Could you become innocent after being dragged through the dirt? Not that he’d done much to me physically – it was having someone inside my head that bothered me. It’d left a stain, a dirty, stinking, life-wrecking stain.
Most of this trip was arranged and planned. Being downgraded to an analyst hadn’t deprived me of the ability to get things done. I’d manipulated the system and would get fired and arrested if I returned. When.
Who gave a fuck? Except it limited my free time here. The agency would catch up with me soon.
Years of agonizin
g lay in my wake.
I had the names of illegal gun dealers but hadn’t been able to arrange a weapon, and I couldn’t kill him up close.
Those years...
No lovers. No orgasms. No intimacy. Crying myself to sleep because I could tell no one what had caused my so-called breakdown in Cuba.
That first time I encountered a mesmer in the US...
Luckily, he’d died before he could do anything except brush across my mind, adding another microscopic layer of grime to what the other man had left. I took it as a warning and hired protection for when I wasn’t at work – briefed my bodyguard on possible actions if I did anything odd. I took other precautions, as a suspicious, over-paranoid agent might do.
Then...nothing.
No one came near me and no one obstructed my search for him. A fingerprint on my handbag was my treasured clue and I’d used it to find him – Isak Bain.
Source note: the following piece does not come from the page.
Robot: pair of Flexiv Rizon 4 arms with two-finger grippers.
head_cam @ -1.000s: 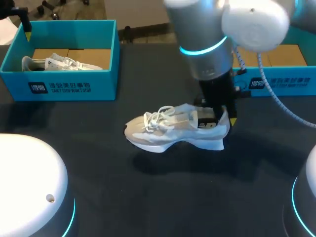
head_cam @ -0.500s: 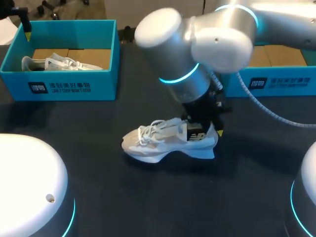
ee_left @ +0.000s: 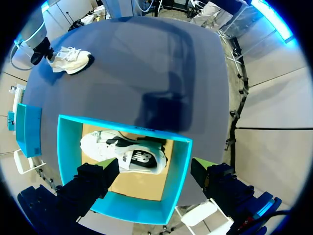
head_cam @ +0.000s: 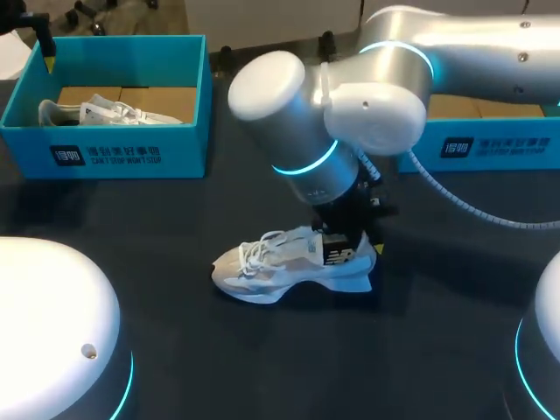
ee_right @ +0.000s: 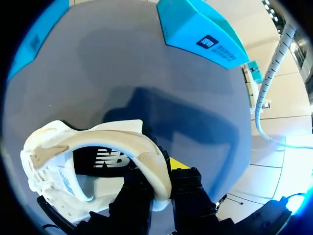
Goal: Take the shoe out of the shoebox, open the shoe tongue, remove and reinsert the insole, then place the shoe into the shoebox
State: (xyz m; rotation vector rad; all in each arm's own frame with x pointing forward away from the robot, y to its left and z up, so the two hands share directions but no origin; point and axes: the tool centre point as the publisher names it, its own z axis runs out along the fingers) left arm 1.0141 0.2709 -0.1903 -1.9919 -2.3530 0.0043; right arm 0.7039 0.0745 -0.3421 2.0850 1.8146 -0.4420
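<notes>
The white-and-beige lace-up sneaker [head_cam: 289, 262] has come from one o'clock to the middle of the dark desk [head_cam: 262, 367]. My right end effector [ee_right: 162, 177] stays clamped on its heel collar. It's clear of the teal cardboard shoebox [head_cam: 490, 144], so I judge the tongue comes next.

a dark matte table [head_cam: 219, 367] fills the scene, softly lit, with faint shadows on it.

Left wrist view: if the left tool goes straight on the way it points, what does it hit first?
Most likely the white shoe lying in the teal shoebox, straight ahead of the open left tool. Depth is unclear, but nothing shows in between.
</notes>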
After three years of looking, the database had coughed up a match. A routine police investigation in a South American country, to rule out the innocent, had been picked up by NSA scans. His print was one of those tested and discarded, because he was innocent. As if he could ever be.
The taxi thumped over potholes, rattling my luggage.
I inhaled and let my hands rest in my lap. All I had to do was get a long gun, stay distant, and kill him before he realized I was here. The CIA had taught me to shoot and I’d enhanced my combat skills over the three years since, anticipating this day.